● What to do: After locating "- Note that" in the listing below, copy that line and each one after it exactly, ending with the line that has "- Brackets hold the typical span".

● Material for this task:

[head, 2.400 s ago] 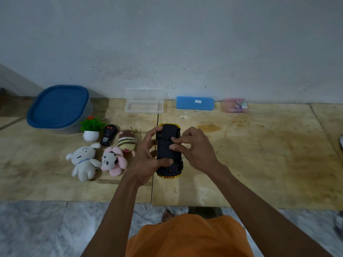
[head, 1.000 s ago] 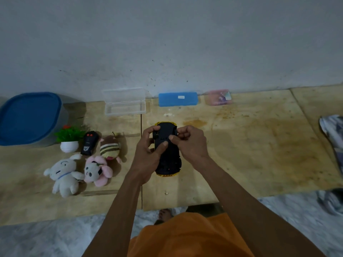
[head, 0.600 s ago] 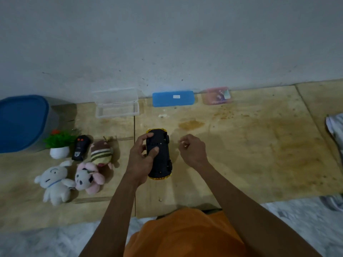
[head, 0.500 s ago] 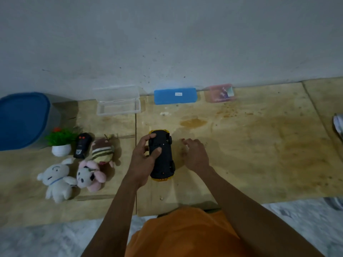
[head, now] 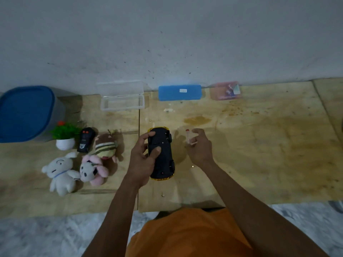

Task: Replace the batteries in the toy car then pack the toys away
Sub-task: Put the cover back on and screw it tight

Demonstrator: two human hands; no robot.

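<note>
The yellow toy car point(head: 163, 156) lies upside down, its black underside facing up, over the plywood board point(head: 259, 154). My left hand point(head: 143, 160) grips it from the left, thumb pressed on the underside. To the right of the car, my right hand point(head: 199, 147) pinches a thin pale stick-like tool with a red tip point(head: 188, 137). A black remote control point(head: 85, 139) lies left of the car. Beside it are a white plush dog point(head: 60, 173), a pink plush point(head: 92, 169) and a striped plush point(head: 105, 146).
A blue-lidded tub point(head: 26, 113) stands at the far left, a small potted plant point(head: 65, 136) in front of it. Along the wall sit an open clear case point(head: 122, 98), a blue case point(head: 179, 92) and a pink packet point(head: 225, 90). A small screw-like bit point(head: 163, 195) lies near the board's front edge.
My right hand left the car's underside, dipped to the board on the right and now pinches the red-tipped tool. My left hand keeps its grip on the car.
</note>
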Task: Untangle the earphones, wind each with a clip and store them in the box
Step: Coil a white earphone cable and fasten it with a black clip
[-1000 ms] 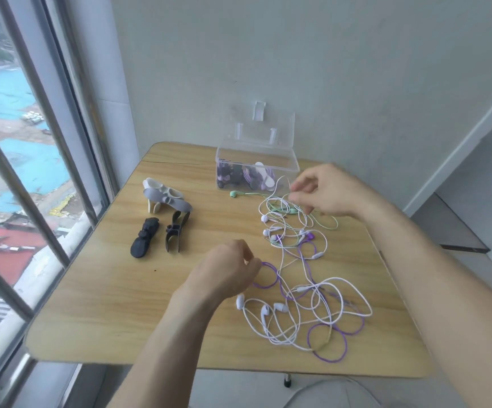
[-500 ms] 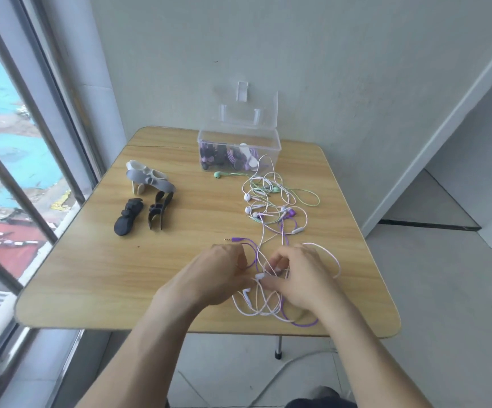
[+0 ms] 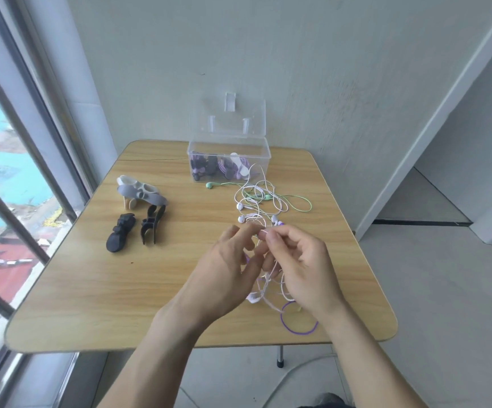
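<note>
Both hands are raised above the wooden table (image 3: 97,304), holding a tangle of white and purple earphone cords (image 3: 271,293). My right hand (image 3: 300,263) pinches a white cord between thumb and forefinger. My left hand (image 3: 227,269) has its fingers in the cords beside it; its grip is partly hidden. A purple loop (image 3: 297,328) lies on the table below. Further back lies a second tangle of white and green earphones (image 3: 262,201). The clear box (image 3: 229,160) stands open at the back with wound earphones inside. Clips lie at the left: grey and white ones (image 3: 138,192) and two black ones (image 3: 132,229).
A window with a metal frame (image 3: 32,142) runs along the table's left side. A wall stands right behind the box. A white cable (image 3: 291,378) lies on the floor under the table's front edge, near a table leg (image 3: 280,356).
Both hands have lifted the near tangle off the table and drawn it up and back. The right hand moved from the far tangle to the near one a second ago. The camera view shifted.
</note>
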A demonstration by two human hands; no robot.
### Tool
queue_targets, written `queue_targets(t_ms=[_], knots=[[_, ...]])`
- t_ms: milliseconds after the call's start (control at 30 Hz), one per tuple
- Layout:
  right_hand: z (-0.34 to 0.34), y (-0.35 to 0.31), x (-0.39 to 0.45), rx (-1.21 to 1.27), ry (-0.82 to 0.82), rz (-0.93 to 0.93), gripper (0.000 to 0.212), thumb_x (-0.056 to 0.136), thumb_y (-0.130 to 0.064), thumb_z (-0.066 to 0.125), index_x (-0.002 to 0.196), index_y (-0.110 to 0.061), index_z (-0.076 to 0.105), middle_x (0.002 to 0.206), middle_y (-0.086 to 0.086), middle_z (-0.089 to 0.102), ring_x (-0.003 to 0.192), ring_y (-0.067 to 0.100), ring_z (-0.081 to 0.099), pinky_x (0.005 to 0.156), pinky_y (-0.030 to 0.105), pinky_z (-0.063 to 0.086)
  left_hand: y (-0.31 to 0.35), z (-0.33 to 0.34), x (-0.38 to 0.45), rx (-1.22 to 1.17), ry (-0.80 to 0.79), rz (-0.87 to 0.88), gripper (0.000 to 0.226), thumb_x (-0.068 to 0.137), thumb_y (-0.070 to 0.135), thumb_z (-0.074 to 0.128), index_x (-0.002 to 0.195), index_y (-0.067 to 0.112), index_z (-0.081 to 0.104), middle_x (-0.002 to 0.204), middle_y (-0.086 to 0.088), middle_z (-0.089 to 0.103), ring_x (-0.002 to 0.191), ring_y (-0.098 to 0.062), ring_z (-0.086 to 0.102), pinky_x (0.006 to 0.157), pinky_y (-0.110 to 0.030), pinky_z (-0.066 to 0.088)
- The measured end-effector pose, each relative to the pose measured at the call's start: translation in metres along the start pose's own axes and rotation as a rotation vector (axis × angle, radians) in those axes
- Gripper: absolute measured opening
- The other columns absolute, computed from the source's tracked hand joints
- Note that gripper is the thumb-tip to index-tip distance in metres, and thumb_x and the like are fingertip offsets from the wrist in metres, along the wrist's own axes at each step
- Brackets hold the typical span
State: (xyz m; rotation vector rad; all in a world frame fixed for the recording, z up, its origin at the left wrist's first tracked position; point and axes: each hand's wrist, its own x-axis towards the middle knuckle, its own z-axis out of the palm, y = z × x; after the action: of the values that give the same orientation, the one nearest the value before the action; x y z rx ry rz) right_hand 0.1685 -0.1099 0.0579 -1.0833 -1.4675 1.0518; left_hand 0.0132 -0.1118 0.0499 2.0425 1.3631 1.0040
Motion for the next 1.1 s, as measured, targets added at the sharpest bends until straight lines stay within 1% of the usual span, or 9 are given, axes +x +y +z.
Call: queue_targets(t_ms=[67, 200, 333, 467, 600, 667, 767, 900, 1100], knots=[[-0.001, 0.000, 0.002, 0.035, -0.050, 0.032, 0.014, 0.100, -0.012, 0.058, 0.105, -0.006, 0.070, 0.083, 0.004, 0.074, 0.067, 0.015, 0.064, 0.059, 0.026, 0.050, -0.001, -0.003, 0.000, -0.022, 0.062, -0.019, 0.006, 0.095, 0.028, 0.060, 0.102, 0.029, 0.061, 0.082, 0.011, 0.064, 0.073, -0.008, 0.061, 0.063, -0.019, 0.047], [-0.007, 0.005, 0.001, -0.065, -0.154, 0.055, 0.012, 0.090, -0.012, 0.074, 0.101, -0.015, 0.073, 0.089, 0.004, 0.074, 0.078, 0.015, 0.066, 0.067, 0.030, 0.053, -0.010, -0.012, 0.000, 0.028, 0.206, -0.105, 0.012, 0.089, 0.021, 0.068, 0.080, 0.026, 0.062, 0.068, 0.013, 0.067, 0.069, -0.007, 0.063, 0.063, -0.026, 0.050], [-0.016, 0.014, -0.002, -0.544, -0.333, 0.140, 0.039, 0.070, -0.040, 0.090, 0.105, -0.033, 0.073, 0.104, -0.018, 0.067, 0.093, -0.007, 0.061, 0.074, 0.009, 0.042, -0.013, -0.027, 0.003, -0.203, 0.377, -0.291, 0.011, 0.095, 0.016, 0.061, 0.086, 0.022, 0.060, 0.074, 0.008, 0.072, 0.066, -0.007, 0.068, 0.063, -0.022, 0.051], [-0.022, 0.024, -0.001, -0.630, -0.422, 0.145, 0.042, 0.065, -0.044, 0.091, 0.102, -0.037, 0.074, 0.115, -0.020, 0.061, 0.101, -0.008, 0.059, 0.081, 0.005, 0.040, -0.014, -0.043, 0.006, -0.666, 0.479, -0.520, 0.019, 0.105, 0.020, 0.047, 0.106, 0.007, 0.062, 0.084, -0.007, 0.075, 0.069, -0.025, 0.075, 0.057, -0.027, 0.057], [-0.029, 0.038, 0.006, -0.768, -0.273, 0.085, 0.011, 0.079, -0.027, 0.082, 0.085, -0.032, 0.075, 0.098, -0.012, 0.064, 0.090, 0.000, 0.061, 0.077, 0.014, 0.041, -0.020, -0.057, 0.004, -0.888, 0.521, -0.651, 0.025, 0.107, 0.018, 0.044, 0.118, 0.002, 0.059, 0.101, -0.014, 0.072, 0.079, -0.027, 0.076, 0.073, -0.033, 0.061], [-0.032, 0.044, 0.012, -0.797, -0.140, 0.070, 0.006, 0.084, -0.025, 0.078, 0.082, -0.030, 0.075, 0.091, -0.009, 0.064, 0.085, 0.006, 0.060, 0.072, 0.015, 0.041, -0.021, -0.063, 0.003, -0.936, 0.551, -0.684, 0.022, 0.106, 0.014, 0.046, 0.121, 0.004, 0.057, 0.105, -0.014, 0.071, 0.075, -0.029, 0.076, 0.065, -0.031, 0.062], [-0.036, 0.056, 0.020, -0.797, 0.010, 0.062, 0.013, 0.084, -0.027, 0.074, 0.076, -0.036, 0.069, 0.088, -0.010, 0.064, 0.083, 0.011, 0.062, 0.074, 0.037, 0.054, -0.019, -0.067, -0.001, -0.976, 0.544, -0.712, 0.023, 0.102, 0.002, 0.041, 0.118, 0.006, 0.056, 0.102, -0.012, 0.072, 0.068, -0.026, 0.075, 0.052, -0.026, 0.055], [-0.044, 0.065, 0.027, -0.735, 0.152, 0.069, 0.010, 0.089, -0.021, 0.070, 0.083, -0.030, 0.071, 0.090, -0.008, 0.070, 0.084, 0.013, 0.069, 0.076, 0.041, 0.058, -0.024, -0.071, -0.002, -0.838, 0.505, -0.740, 0.023, 0.096, 0.000, 0.042, 0.112, 0.005, 0.058, 0.078, -0.009, 0.071, 0.044, -0.020, 0.062, 0.041, -0.023, 0.033], [-0.057, 0.063, 0.034, -0.728, 0.316, 0.110, 0.011, 0.093, -0.015, 0.065, 0.086, -0.016, 0.073, 0.078, -0.004, 0.071, 0.078, 0.023, 0.067, 0.072, 0.037, 0.054, -0.030, -0.081, -0.005, -0.555, 0.435, -0.805, 0.029, 0.091, -0.004, 0.039, 0.105, 0.003, 0.063, 0.074, -0.009, 0.057, 0.032, -0.011, 0.034, 0.034, -0.017, 0.021]])
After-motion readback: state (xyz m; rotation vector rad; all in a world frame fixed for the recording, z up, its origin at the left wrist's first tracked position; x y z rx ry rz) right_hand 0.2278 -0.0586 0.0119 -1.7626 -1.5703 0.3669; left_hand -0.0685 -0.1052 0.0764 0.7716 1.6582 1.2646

● Answer:
- Note that gripper is the thumb-tip to index-tip distance in metres, and thumb_x and the like are fingertip offsets from the wrist in metres, along the wrist's own axes at each step
- Brackets hold the typical span

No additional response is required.